On 11 October 1899, the bloody second Boer war began. Battles between the British Empire and the two independent Boer republics lasted until 31 May 1902.
The British Red Cross worked alongside the army medical services to care for sick and wounded soldiers during the war.
What was then the Central British Red Cross Committee supplied and ran hospital trains and a hospital ship, opened a number of hospitals and arranged for doctors, nurses and medical supplies.
The first purpose-built hospital train was the Princess Christian. It and other hospital trains carried medical supplies one way and wounded soldiers on the return journey. It carried a total of 7,548 badly injured soldiers during the war.Volunteers met the trains at the station and provided cooling drinks, fruit, milk, eggs and other comforts. Before it left Cape Town for the front, each train received a supply of hospital kits. The kits were linen bags stamped in red letters: ‘The gift of the Good Hope and British Red Cross Societies’. They contained essential clothes and toiletries.
Wounded men were often carried straight from the battlefield to the trains and needed the supplies in the ‘lucky bags’, as they called them. By 21 November 1900, the Red Cross had given out more than 14,000 bags.
Demand for supplies soon increased with the spread of typhoid so the British Red Cross provided another hospital train.
The Red Cross also used a hospital ship to help the wounded. On 8 January 1890 the hospital ship Princess of Wales arrived in Cape Town carrying a large quantity of Red Cross supplies and with accommodation for 200 patients. A total of 728 people were treated onboard.
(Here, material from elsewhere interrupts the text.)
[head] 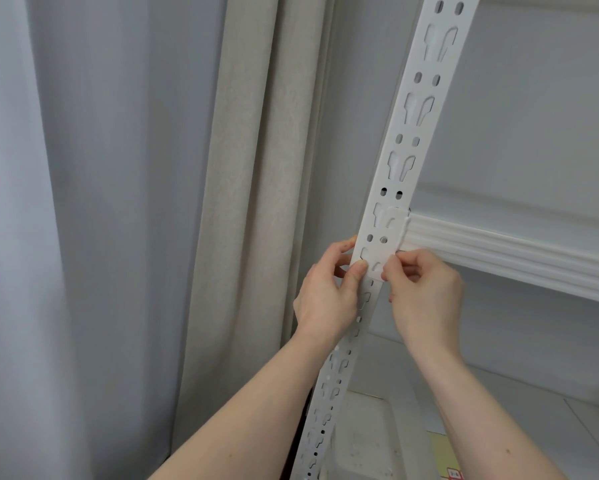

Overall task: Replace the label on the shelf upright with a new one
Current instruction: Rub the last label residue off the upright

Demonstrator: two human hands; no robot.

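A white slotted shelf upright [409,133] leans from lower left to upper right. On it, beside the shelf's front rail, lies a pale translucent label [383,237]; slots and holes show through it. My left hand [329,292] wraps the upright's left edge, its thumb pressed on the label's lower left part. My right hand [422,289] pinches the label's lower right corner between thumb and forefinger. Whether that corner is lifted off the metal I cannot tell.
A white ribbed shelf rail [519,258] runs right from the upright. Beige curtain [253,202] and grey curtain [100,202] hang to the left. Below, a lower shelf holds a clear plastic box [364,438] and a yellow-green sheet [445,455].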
Some wounded soldiers who were sent back to Britain were also given clothing to help them cope with the cold weather.
Letters of thanks
In a letter to the Red Cross on 12 September 1900, Colonel T.J. Gallwey said: “I would like to express through you . . . the thanks of the sick and wounded of the Natal Army for the excellent work of the [British Red Cross] Society in providing extra clothing, equipment and medical comforts throughout the war.“Voluntary aid societies such as the British Red Cross are important in time of war in filling up the inevitable gaps in a huge and widespread medical organisation.”
In another letter to the Red Cross, Major Fred Heuston, wrote on 17 October 1900: “I consider it marvellous, under difficulties of transport, you managed to supply us so liberally with aid for our sick when in the front line, where we have always been. I feel that any thanks from us must, however, be feeble compared to that of the sick and wounded to the number of some 3,500 who have passed through this hospital whose sufferings you have done so much to mitigate.”
In May 1900, the British Red Cross reached the peak of its activities and after that the pressure on the hospitals began to decline. The strain of the past months had affected the staff, though. At least one surgeon, Lieutenant-Colonel Forrester, medical officer of the Princess Christian hospital train, had died of typhoid.
The activities of the British Red Cross in South Africa covered almost exactly twelve months. During that time they helped in more than 200 hospitals, and with five hospital trains and eight hospital ships.
The organisation had spent more than £40,000, distributed 13,000 bales and cases of relief supplies to the value of £30,000, and spent £3,000 on 1,000 British soldiers held in Pretoria as prisoners of war. The supplies included articles of clothing, bedding, toiletry items, food items, medical supplies (such as stretchers, dressings, drugs and hospital implements), mosquito netting, crockery and ironware, games and newspapers.
After November 1900, the Good Hope Society took over the Red Cross’ work.
The first official Army Order allowing women to receive campaign medals was published in 1901, so nurses and nursing sisters could be awarded the Queen's South Africa Medal.